Man o'MenOpop
33-year-old Peter Straus '91 knows more about menopause than he ever wanted to. He knows more about it than most women, as a matter of fact. The former Ringling Brothers Barnum & Bailey circus clown is also the designer/illustrator of MenOpop, heralded as the world's first pop-up activity book about menopause.
And he is the sole man in the entertainment company Fill'er Up Productions, Inc., along with three women (including his wife, writer/performer Kenwyn Dapo). Michelle Cohen '90 brought Straus on board to work on a comedy television pilot, but one member of the company, Kathy Kelly, was going through a difficult menopause. So, as Straus recalls, "We were all going through menopause! Kathy kept saying she had to write about it, but it had to be funny.
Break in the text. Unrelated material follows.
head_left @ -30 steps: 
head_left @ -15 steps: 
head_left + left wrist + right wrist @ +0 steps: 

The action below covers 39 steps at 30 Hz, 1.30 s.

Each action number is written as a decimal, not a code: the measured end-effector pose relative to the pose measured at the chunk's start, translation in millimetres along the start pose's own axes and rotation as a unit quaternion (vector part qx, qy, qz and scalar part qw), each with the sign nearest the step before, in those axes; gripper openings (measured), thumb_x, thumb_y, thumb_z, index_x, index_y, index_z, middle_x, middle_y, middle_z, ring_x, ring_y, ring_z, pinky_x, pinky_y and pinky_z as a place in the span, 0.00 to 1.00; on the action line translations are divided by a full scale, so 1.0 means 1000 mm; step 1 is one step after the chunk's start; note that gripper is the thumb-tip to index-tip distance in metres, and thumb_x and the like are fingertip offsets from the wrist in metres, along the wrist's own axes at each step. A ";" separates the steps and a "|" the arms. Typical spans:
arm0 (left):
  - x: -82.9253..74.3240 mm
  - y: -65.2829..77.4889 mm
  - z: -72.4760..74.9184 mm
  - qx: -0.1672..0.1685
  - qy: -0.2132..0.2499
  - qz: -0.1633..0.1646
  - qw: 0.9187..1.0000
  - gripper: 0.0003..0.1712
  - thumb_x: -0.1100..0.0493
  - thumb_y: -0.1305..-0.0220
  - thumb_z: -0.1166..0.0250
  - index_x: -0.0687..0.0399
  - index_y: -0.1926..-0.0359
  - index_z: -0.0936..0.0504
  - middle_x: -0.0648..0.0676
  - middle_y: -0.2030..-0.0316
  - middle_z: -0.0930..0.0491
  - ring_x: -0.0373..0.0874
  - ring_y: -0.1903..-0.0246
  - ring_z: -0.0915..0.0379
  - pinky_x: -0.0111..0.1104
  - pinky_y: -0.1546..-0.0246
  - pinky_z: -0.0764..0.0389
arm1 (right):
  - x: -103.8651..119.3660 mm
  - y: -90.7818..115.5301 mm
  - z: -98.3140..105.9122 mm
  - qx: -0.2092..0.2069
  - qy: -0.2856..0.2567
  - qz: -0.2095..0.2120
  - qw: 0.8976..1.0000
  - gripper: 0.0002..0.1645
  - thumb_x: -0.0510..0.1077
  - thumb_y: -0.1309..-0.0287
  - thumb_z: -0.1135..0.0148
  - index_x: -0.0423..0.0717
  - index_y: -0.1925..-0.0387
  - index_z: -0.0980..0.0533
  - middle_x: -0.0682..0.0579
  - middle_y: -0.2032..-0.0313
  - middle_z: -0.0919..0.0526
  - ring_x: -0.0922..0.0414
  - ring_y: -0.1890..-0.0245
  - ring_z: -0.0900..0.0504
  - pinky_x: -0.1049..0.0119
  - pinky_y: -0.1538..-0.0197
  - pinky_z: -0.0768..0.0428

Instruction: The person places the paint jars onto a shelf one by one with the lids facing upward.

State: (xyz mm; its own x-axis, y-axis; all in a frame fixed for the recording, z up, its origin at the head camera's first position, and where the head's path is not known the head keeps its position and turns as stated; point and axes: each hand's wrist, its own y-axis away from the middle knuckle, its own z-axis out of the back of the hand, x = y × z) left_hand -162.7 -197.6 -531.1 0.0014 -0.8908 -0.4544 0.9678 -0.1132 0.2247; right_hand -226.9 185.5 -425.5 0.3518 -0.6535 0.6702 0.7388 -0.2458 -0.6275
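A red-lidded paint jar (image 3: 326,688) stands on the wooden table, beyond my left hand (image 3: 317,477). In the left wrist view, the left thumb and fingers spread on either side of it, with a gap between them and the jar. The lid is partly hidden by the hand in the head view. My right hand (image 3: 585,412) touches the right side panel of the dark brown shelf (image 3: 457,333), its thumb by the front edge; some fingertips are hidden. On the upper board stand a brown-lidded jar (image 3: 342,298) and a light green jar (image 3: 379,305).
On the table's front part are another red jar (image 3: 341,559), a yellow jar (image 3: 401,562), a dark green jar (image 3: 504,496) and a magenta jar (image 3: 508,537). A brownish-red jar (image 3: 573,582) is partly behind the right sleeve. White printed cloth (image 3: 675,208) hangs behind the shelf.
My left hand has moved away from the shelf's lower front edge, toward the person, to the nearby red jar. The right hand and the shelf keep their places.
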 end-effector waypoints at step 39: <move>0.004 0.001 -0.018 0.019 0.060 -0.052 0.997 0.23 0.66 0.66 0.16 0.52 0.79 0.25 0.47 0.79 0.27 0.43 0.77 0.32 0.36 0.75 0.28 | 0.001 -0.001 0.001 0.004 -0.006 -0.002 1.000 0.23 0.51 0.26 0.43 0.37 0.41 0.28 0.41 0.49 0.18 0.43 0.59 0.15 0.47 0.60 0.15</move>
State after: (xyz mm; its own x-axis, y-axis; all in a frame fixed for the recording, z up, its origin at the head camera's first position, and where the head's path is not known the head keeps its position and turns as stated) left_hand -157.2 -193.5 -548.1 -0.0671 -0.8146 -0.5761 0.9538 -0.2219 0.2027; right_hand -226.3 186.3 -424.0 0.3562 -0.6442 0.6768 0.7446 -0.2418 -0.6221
So one day, I suggested, ‘how about a pop-up book?' Everyone loved it."
Straus made some rough humorous sketches, but he had no previous experience with either illustration or design. "We knew we wanted to be totally irreverent, and then one day the three ladies turned to me and said, ‘you're going to do it.' And that's how I learned that I can do anything."
The book includes a 3-D uterus with, as Straus puts it, "handy peekaboo windows," and features characters like the Menopause Fairy and games like Dial-A-Mood. There is a MenOpop website where you can order the book, play games, find helpful (and serious) links and read stories from other menopausal women. MenOpop has already received a great deal of attention from the media, and orders for the book are pouring in.
Straus is that rare comedian who has always made a living from humor. "My thermostat is set to laughter," he claims, seeing himself as primarily a physical comic. After Sarah Lawrence, he went on to the now-defunct Clown College in Florida.
Straus then spent a year on the road with the circus, living in a mile-long train, doing 530 shows across America. "It's certainly not glamorous, but it's a great experience for a performer."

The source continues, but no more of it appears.